When you copy the material below, keep every line exact and drop the pictures.

┌──

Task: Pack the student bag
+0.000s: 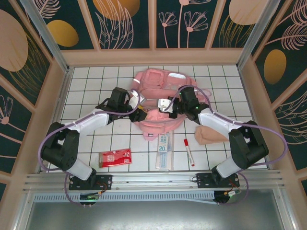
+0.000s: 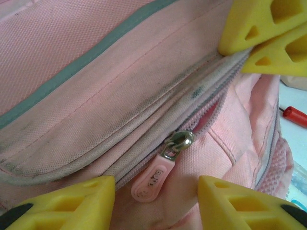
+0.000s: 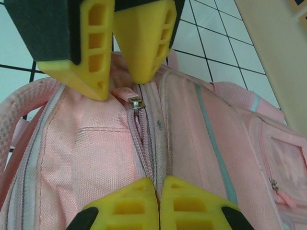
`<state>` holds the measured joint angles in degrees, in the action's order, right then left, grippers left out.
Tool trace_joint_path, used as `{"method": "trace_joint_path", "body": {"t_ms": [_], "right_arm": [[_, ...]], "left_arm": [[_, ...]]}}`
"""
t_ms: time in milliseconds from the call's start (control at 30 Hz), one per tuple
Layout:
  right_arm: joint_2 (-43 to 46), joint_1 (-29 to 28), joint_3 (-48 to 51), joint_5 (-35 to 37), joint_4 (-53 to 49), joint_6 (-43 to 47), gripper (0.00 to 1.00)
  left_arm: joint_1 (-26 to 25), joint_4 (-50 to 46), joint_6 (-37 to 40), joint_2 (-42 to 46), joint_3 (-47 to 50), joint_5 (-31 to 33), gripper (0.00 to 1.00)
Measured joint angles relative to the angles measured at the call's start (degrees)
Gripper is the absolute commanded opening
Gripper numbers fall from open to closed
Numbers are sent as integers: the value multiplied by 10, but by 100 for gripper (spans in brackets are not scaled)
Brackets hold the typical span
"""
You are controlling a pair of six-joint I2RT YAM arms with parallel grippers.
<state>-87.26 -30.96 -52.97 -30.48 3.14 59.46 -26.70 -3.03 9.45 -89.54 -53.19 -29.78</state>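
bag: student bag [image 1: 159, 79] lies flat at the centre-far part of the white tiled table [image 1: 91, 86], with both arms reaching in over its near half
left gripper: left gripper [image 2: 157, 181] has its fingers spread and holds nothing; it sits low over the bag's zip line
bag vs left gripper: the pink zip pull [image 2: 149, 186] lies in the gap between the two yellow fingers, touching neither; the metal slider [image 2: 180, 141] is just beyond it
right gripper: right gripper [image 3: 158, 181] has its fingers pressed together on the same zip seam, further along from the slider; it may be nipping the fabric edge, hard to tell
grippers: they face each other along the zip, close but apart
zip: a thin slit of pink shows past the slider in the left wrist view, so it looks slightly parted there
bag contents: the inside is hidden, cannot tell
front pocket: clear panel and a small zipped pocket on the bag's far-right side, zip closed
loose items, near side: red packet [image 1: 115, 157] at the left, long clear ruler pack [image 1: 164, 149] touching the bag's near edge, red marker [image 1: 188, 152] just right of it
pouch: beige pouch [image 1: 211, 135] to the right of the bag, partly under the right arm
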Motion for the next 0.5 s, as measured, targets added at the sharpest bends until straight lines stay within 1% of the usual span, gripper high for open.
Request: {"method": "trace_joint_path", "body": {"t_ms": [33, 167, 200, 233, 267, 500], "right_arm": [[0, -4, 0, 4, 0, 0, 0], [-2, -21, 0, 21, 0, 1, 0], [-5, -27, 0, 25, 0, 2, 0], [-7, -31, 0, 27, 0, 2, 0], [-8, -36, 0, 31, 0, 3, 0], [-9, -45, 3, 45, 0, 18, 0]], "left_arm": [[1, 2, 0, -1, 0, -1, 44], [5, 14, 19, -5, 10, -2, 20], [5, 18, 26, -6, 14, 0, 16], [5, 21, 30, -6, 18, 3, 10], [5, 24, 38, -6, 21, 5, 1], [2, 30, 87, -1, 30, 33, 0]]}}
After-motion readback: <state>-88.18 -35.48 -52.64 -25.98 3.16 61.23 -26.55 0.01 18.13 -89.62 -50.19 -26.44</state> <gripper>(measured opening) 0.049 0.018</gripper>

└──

ANSWER SPACE>
Task: Pack the student bag
+0.000s: 
+0.000s: 
+0.000s: 
`<state>` holds the measured joint angles in degrees, in the action's order, right then left, grippers left out.
Tool trace_joint_path, used as `{"method": "trace_joint_path", "body": {"t_ms": [_], "right_arm": [[_, ...]], "left_arm": [[_, ...]]}}`
"""
t_ms: time in milliseconds from the call's start (control at 30 Hz), one per tuple
Layout:
  right_arm: joint_2 (-43 to 46), joint_1 (-29 to 28), joint_3 (-48 to 51), joint_5 (-35 to 37), joint_4 (-53 to 49), joint_6 (-43 to 47), gripper (0.00 to 1.00)
  left_arm: joint_1 (-26 to 25), joint_4 (-50 to 46), joint_6 (-37 to 40), joint_2 (-42 to 46), joint_3 (-47 to 50), joint_5 (-31 to 33), gripper (0.00 to 1.00)
Measured joint angles relative to the angles measured at the call's start (degrees)
Gripper is the absolute commanded opening
Gripper numbers fall from open to closed
Numbers are sent as integers: the value multiplied by 10, but by 100 for gripper (spans in brackets are not scaled)
Brackets hold the typical span
"""
You are controlling a pair of six-joint I2RT YAM arms with parallel grippers.
<state>-87.26 -30.96 -52.97 -30.48 3.14 59.46 -26.70 -3.03 9.45 -89.54 -53.19 -29.78</state>
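bag: student bag [image 1: 159, 79] lies flat at the centre-far part of the white tiled table [image 1: 91, 86], with both arms reaching in over its near half
left gripper: left gripper [image 2: 157, 181] has its fingers spread and holds nothing; it sits low over the bag's zip line
bag vs left gripper: the pink zip pull [image 2: 149, 186] lies in the gap between the two yellow fingers, touching neither; the metal slider [image 2: 180, 141] is just beyond it
right gripper: right gripper [image 3: 158, 181] has its fingers pressed together on the same zip seam, further along from the slider; it may be nipping the fabric edge, hard to tell
grippers: they face each other along the zip, close but apart
zip: a thin slit of pink shows past the slider in the left wrist view, so it looks slightly parted there
bag contents: the inside is hidden, cannot tell
front pocket: clear panel and a small zipped pocket on the bag's far-right side, zip closed
loose items, near side: red packet [image 1: 115, 157] at the left, long clear ruler pack [image 1: 164, 149] touching the bag's near edge, red marker [image 1: 188, 152] just right of it
pouch: beige pouch [image 1: 211, 135] to the right of the bag, partly under the right arm
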Motion for the next 0.5 s, as measured, targets added at the sharpest bends until straight lines stay within 1% of the usual span, gripper high for open.
Request: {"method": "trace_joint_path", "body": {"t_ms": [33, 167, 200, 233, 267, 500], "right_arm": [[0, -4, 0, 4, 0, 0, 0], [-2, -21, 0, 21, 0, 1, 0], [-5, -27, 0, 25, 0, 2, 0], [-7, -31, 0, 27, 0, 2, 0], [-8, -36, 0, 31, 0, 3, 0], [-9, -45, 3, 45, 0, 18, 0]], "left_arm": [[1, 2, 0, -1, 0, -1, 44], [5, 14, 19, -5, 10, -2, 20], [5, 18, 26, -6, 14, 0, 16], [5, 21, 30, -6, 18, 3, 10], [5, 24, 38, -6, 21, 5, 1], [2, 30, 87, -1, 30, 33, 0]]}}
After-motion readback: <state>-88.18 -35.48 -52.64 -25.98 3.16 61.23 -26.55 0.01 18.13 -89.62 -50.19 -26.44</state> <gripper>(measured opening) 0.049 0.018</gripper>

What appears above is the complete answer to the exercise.